There was subtext in the last statement, but Danni couldn’t decipher it. She watched her mother, watched the play of emotions on her face. Tried to understand what was going through her mind.
“What is your husband like?” Danni asked, and now it was she who sounded wistful. Tell me about my daddy . . .
“Oh, Cathán is very . . . determined. I remember thinking that the first time I met him. My, what a determined man. He never does anything halfway. I don’t think he knows how.” The nervous laugh came again. “When he was courting me, I felt like I was a goal, an objective. I mean that in a good way of course. He wanted me—loved me. Loves me, I mean to say.”
There was something childlike about her mother.
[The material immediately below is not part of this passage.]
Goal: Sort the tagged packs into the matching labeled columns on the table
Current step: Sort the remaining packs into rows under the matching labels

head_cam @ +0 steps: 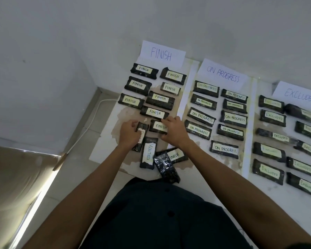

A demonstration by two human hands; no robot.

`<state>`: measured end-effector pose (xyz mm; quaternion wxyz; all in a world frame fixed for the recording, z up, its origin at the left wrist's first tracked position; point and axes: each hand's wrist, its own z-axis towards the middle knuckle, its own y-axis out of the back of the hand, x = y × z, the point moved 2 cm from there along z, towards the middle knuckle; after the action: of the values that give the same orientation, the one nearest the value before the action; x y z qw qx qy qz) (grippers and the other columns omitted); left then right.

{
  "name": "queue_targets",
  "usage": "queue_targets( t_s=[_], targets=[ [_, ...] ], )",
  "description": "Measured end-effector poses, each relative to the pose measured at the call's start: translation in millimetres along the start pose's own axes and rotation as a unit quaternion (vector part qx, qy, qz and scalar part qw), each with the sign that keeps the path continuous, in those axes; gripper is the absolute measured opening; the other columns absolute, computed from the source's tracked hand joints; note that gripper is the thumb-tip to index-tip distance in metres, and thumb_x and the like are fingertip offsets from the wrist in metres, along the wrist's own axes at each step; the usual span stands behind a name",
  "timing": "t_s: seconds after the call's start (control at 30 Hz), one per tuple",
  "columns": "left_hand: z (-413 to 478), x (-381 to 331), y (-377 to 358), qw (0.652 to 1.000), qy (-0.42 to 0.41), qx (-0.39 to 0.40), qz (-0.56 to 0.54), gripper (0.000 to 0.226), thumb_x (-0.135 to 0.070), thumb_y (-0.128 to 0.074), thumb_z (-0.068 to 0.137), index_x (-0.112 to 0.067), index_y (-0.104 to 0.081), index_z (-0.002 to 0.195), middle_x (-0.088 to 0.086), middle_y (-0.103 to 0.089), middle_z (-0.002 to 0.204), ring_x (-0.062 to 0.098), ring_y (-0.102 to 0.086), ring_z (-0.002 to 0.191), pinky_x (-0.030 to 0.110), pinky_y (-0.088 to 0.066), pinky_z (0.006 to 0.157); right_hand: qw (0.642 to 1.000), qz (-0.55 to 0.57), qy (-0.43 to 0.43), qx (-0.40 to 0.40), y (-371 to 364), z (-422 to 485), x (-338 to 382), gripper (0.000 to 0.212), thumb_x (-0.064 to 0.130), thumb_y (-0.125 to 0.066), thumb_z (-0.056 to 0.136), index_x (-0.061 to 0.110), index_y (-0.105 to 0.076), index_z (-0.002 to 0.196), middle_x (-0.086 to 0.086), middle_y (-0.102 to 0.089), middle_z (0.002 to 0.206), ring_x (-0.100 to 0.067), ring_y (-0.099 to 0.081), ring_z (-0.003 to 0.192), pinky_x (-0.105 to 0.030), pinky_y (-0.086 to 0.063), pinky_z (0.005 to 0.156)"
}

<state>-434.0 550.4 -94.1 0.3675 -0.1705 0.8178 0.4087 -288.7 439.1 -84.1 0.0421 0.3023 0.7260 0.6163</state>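
Black packs [160, 100] in FINISH column [162, 54], two seemingly gripped by both hands [128, 131] [172, 131]

Glossy plastic packs [167, 168] w/ paper tags [155, 112]

Left grip [128, 133] covers most of the tag on the lengthwise pack [143, 125]; lettering unreadable.
Right grip [174, 131] hides the right end of the held FINISH pack [156, 126]; the tag's last letter is partly covered.
Shiny pack [167, 168]: tag side not in view. It overlaps the left end of the tilted FINISH pack [178, 155].
EXCLUDED sign [298, 95] and outer EXCLUDED packs [309, 131] are cut by the right edge.
Several EXCLUDED tags are too blurred to read letter by letter.
Near edge of the table [108, 141] is hidden behind the torso [160, 212].
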Motion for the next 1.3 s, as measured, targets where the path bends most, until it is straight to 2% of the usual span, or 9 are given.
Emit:
queue_targets(
  t_s=[0.17, 0.37, 0.5, 0.6, 0.73, 0.9, 1.03, 1.17, 1.3],
  targets=[
    [-7, 23, -2, 0.992, -0.016, 0.026, 0.121, 0.05, -0.015, -0.069, 0.074, -0.01, -0.05, 0.12, 0.014, -0.049, 0.114, 0.03, -0.048, 0.107, 0.045, -0.047, 0.091, 1.0, -0.016, 0.004, 0.026, -20, -3, 3, 0.061, 0.024, -0.067, 0.079, 0.013, -0.046, 0.134, -0.009, -0.049, 0.134, -0.031, -0.039, 0.117, -0.041, -0.037, 0.096],
    [-5, 22, -1, 0.995, 0.006, 0.066, 0.078, 0.052, -0.01, -0.067, 0.077, -0.009, -0.047, 0.125, 0.014, -0.055, 0.118, 0.028, -0.055, 0.107, 0.039, -0.049, 0.088, 0.999, -0.001, 0.006, 0.04, -22, -1, 1, 0.061, 0.025, -0.069, 0.08, 0.014, -0.046, 0.135, -0.012, -0.042, 0.132, -0.031, -0.035, 0.12, -0.042, -0.034, 0.101],
    [-6, 19, 10, 0.996, 0.07, 0.063, -0.006, 0.037, -0.009, -0.064, 0.083, -0.005, -0.054, 0.119, 0.011, -0.062, 0.112, 0.022, -0.058, 0.095, 0.03, -0.047, 0.077, 0.999, 0.038, 0.01, -0.014, -12, -1, 9, 0.061, 0.026, -0.067, 0.079, 0.018, -0.046, 0.135, -0.011, -0.045, 0.126, -0.03, -0.037, 0.116, -0.042, -0.035, 0.1],
    [-4, 16, 22, 0.988, 0.114, 0.039, -0.098, 0.034, -0.011, -0.063, 0.085, -0.008, -0.054, 0.118, 0.01, -0.061, 0.117, 0.024, -0.059, 0.102, 0.037, -0.051, 0.087, 0.992, 0.109, 0.051, -0.038, -5, 3, 32, 0.053, 0.024, -0.067, 0.079, 0.013, -0.053, 0.129, -0.014, -0.051, 0.118, -0.031, -0.044, 0.11, -0.046, -0.04, 0.096],
    [5, 14, 33, 0.961, 0.136, 0.021, -0.239, 0.025, -0.006, -0.06, 0.086, -0.009, -0.058, 0.11, 0.012, -0.065, 0.112, 0.018, -0.063, 0.089, 0.027, -0.053, 0.069, 0.981, 0.176, 0.081, -0.018, -2, 12, 70, 0.06, 0.035, -0.073, 0.075, 0.011, -0.054, 0.126, -0.012, -0.053, 0.116, -0.024, -0.048, 0.108, -0.036, -0.043, 0.092],
    [21, 23, 40, 0.944, 0.145, -0.038, -0.295, 0.056, -0.007, -0.072, 0.078, -0.006, -0.04, 0.124, 0.014, -0.063, 0.11, 0.023, -0.066, 0.092, 0.026, -0.054, 0.062, 0.985, 0.159, 0.073, -0.015, -17, 32, 90, 0.054, 0.018, -0.073, 0.073, 0.007, -0.056, 0.124, -0.013, -0.056, 0.114, -0.028, -0.052, 0.106, -0.036, -0.044, 0.092],
    [25, 30, 37, 0.974, 0.121, -0.078, -0.174, 0.067, -0.011, -0.074, 0.076, -0.009, -0.035, 0.13, 0.005, -0.055, 0.111, 0.018, -0.057, 0.095, 0.027, -0.046, 0.074, 0.989, 0.129, 0.065, 0.004, -30, 51, 90, 0.049, 0.009, -0.07, 0.075, 0.003, -0.058, 0.121, -0.015, -0.06, 0.117, -0.032, -0.052, 0.107, -0.036, -0.042, 0.093],
    [35, 36, 32, 0.99, 0.105, -0.077, -0.062, 0.065, -0.017, -0.076, 0.074, -0.009, -0.041, 0.128, 0.014, -0.044, 0.126, 0.028, -0.054, 0.109, 0.032, -0.046, 0.085, 0.992, 0.105, 0.065, -0.003, -42, 56, 85, 0.049, 0.009, -0.073, 0.072, 0.001, -0.06, 0.119, -0.015, -0.062, 0.114, -0.033, -0.05, 0.101, -0.035, -0.038, 0.089],
    [42, 41, 32, 0.99, 0.124, -0.071, 0.017, 0.067, -0.028, -0.076, 0.073, -0.015, -0.04, 0.128, 0.014, -0.034, 0.127, 0.033, -0.048, 0.113, 0.04, -0.046, 0.092, 0.991, 0.113, 0.066, -0.017, -51, 59, 79, 0.052, 0.01, -0.076, 0.069, 0.001, -0.061, 0.117, -0.014, -0.063, 0.113, -0.032, -0.049, 0.098, -0.035, -0.039, 0.089]
  ],
)
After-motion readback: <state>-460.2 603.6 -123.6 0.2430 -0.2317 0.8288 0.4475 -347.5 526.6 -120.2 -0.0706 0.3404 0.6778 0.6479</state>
Something endearing and vulnerable, and Danni wanted to reach out and hug her. She seemed so unsure of herself and of her place in the world.
“He must be proud to have you for his wife,” Danni said. “You have such a lovely family.”
Fia nodded vehemently. “I do, don’t I?”
“Before we came, I did some research on Ballyfionúir. I read that it’s named after a spirit. The white ghost.”
“Really? I didn’t know that.” Fia frowned, shifting uncomfortably.
Danni hoped her mother didn’t have the need to tell too many lies in her life, because she was really bad at it.
“I looked it up on the web and there was a ton of information.”
Fia was giving Danni that blank look again. Danni thought back. The web—dammit, she had to pay better attention to what she said. Danni hurried on before Fia could ask what web Danni referred to.
“There was also some interesting stuff about an old book. The Book of Fennore, I think it’s called.”
“Oh,” Fia said with another of her shaky, nervous laughs. “It’s quite a myth, isn’t it?”
“It’s not real?”
“A book that can change the world?” The nervous titter came in a burst. “I wouldn’t think so.”
“No, me either. But I wonder where the myth began.”
“What d’you mean?” Fia asked, paling.
“Just that so many people think it’s real. There was a picture of it.”
“A picture you say?”
Danni nodded, noting the distress on Fia’s face. “It looked like it was made of leather—but I don’t think it was. Too black, too shiny, too slick. And there were jewels on it. And silver trim on the edges.”
Fia stabbed herself with her needle and cursed. “Jesus feck. Look at that, I’m bleeding,” she said, sucking her finger between her lips.
Just then the door to the bedroom opened, and a tall, heartbreak ingly handsome man walked in. He had sparkling blue eyes, a strong, square jaw, and a wide smile. He wore athletic clothes covered with dirt and grass stains, and he smelled of sweat. Even so, the man was as good-looking as any movie star Danni had ever seen.
At his abrupt entrance, Fia’s eyes widened and she jumped to her feet, the anxious titter escaping yet again. The man looked equally surprised and paused, looking from Fia’s guilty face to Danni’s shocked expression. Straight on, Danni noticed that his blue eyes didn’t sparkle as much as they gleamed. She stared into them, the moment as surreal as it was uncomfortable. She should have known this meeting would come, but Danni was not prepared to be standing face-to-face with the man who was her father.